One of the things I have learned these twenty years in Madrid is that dramatization is a very Spanish attack tactic. Wherever there is drama, people tend to inhibit themselves. Paralyzing fear. There is drama imposed from above and explosions of anger from below. People are moving away from politics and you don’t know where the unrest will come from. Perhaps the Catalan elections will tell us something about this. Let’s look at Portugal, a country much less furious than Spain. We have just seen an explosion of Portuguese anger. Portugal’s macroeconomic numbers are as good as Spain’s, but, as is the case here, many people do not have enough money to pay rent or food.
The left is going through difficult times.
I would say that the left has not fared so badly in the Iberian Peninsula. Since the death of Franco, the party that has governed Spain for the longest years is the PSOE, first alone, now in coalition. The current Government formula in Spain is unique in Europe: socialists plus a left with old ties to the Communist Party. Yolanda Díaz is heir to the Eurocommunism of the transition.
And further to the left is Podemos. The book focuses on Podemos.
Let’s say that I have not devoted myself to insulting them, as quite a few journalists have done in this country. Podem introduced an electric shock and one of its effects was to save the Socialist Party, which was headed for ruin. This download was intended to overcome the PSOE electorally, but it achieved the opposite effect. The Socialist Party was forced to wake up and there was Pedro Sánchez.

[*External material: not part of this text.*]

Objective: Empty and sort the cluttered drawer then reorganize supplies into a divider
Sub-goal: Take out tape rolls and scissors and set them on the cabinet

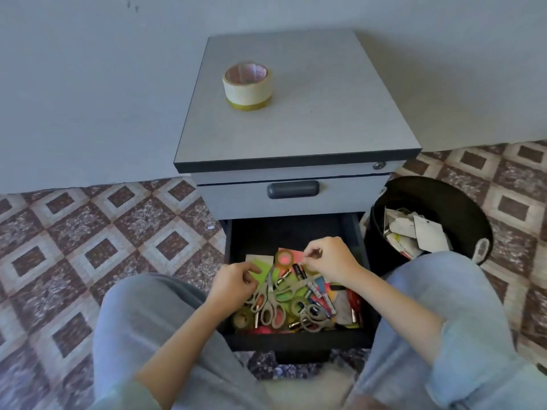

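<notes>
Both hands reach into the open drawer [296, 340]: the left hand [233, 281] is curled over scissors [270, 309], and the right hand [328, 261] is curled just beside a pink roll [284, 258]. I cannot tell whether either pinches anything. Beyond the hands, tape [247, 85] stands on the cabinet [325, 113].

At lower centre of the frame, the bottom drawer [296, 340] of a grey cabinet [325, 99] stood open, crowded with scissors [270, 309], batteries [284, 273], coloured paper [263, 269] and small tape rolls [283, 258]. The left hand [233, 281] and right hand [328, 261] hovered over the clutter with fingers curled; whether either held anything was unclear. Stacked tape [247, 85] sat on the cabinet top, and at right a black bin [444, 199] held paper scraps [414, 232].
</notes>
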`<state>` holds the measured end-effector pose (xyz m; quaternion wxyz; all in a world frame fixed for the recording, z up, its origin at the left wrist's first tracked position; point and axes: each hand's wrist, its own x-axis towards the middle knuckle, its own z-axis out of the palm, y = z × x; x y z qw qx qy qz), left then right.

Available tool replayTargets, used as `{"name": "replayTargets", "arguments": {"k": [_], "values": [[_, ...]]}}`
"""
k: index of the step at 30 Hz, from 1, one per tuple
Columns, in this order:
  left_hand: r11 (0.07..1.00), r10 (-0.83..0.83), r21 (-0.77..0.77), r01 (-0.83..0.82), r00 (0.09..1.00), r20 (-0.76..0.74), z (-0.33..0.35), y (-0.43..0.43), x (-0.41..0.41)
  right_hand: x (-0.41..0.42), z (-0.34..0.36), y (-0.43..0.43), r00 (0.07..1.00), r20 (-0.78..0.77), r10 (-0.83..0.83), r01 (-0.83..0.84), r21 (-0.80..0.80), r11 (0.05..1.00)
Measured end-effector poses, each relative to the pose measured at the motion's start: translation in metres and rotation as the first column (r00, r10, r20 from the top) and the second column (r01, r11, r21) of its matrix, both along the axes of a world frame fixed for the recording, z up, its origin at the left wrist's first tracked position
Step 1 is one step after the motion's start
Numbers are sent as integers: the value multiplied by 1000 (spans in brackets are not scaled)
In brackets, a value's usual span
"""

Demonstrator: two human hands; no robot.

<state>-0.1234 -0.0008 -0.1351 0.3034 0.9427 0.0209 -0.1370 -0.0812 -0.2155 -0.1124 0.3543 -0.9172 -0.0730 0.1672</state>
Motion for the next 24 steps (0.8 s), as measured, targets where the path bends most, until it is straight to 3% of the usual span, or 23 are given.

About Sánchez, in one passage we read: “He has never been a man of the left. Sánchez has a strong will to power. Sánchez is a radical pragmatist”.
Pedro Sánchez has never been the left wing of the PSOE. I think he understood the moment of 2014 and 2015, of strong opposition to the Spanish political system. The no is no to the investiture of Mariano Rajoy obeyed this vision: the young people had gone with Podemos and the PSOE had to get them back. He didn’t want to agree with Podemos, he wanted to avoid being overtaken. In 2019 he agreed because he had no other choice. A pragmatist.
Where is the land of pact and fury going?
Very soon the Government of Spain will have to decide what to do with the increasingly insistent requests to redouble military support to Ukraine and to go to greater spending on Defense in the face of long-term tensions with Russia and a possible return of Donald Trump in the White House. Sánchez’s stellar moment was the negotiation of European recovery pacts in the midst of a pandemic. Will it be possible to maintain the current parliamentary majority under the aegis of European rearmament? This is the question. Even if it doesn’t seem like it, the next Catalan elections will also have to answer this question. A change of ground is coming.
In this book we can re-read the dialogues with Segador, the talking bull.
This book has two levels, which complement each other: a chronicle of the last twenty years, year by year, plus a selection of articles to reinforce the interpretation of what has happened. It is my point of view and also my contribution to La Vanguardia, which has allowed me to work freely in a complex scenario. And, yes, there is also the Reaper bull. I haven’t talked to him in a while. Bulls must be respected. But I do not rule out that one day it will reappear. Segador will return.